◆ Task to complete
Pull out each line of the data that includes the word "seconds".
Start of Input data
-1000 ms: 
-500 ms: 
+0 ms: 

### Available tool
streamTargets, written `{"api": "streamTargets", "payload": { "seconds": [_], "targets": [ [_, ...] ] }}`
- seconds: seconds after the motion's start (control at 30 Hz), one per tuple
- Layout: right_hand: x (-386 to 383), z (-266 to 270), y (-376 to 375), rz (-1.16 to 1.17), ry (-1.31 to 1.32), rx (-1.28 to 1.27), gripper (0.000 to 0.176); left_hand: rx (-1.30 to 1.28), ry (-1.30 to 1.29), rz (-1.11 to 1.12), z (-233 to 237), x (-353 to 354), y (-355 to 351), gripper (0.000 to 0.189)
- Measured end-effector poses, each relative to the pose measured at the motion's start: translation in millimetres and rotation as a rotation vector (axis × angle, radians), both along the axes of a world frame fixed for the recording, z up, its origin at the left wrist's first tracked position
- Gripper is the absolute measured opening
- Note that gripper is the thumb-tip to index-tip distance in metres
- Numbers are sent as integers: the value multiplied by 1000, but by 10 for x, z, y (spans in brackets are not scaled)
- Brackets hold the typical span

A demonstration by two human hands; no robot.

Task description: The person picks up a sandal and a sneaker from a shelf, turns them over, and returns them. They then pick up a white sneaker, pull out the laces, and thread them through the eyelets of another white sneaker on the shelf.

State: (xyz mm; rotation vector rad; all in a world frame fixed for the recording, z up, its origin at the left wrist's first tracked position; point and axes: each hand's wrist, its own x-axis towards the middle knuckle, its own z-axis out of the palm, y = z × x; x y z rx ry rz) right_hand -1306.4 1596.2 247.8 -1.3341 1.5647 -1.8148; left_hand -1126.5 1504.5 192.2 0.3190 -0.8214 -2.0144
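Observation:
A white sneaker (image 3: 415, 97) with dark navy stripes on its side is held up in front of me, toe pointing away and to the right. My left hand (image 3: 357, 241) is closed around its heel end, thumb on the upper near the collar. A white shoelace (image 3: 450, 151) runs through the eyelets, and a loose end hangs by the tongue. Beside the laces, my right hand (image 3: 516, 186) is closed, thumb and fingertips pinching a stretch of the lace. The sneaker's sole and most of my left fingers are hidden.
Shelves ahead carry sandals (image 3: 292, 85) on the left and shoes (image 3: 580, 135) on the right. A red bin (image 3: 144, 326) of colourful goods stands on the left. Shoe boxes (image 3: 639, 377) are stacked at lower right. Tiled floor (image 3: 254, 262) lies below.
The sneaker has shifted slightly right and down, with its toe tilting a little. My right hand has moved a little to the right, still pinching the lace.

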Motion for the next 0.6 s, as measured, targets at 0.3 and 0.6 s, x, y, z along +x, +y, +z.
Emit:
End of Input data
◆ Expected output
streamTargets, written `{"api": "streamTargets", "payload": { "seconds": [_], "targets": [ [_, ...] ] }}`
- seconds: seconds after the motion's start (control at 30 Hz), one per tuple

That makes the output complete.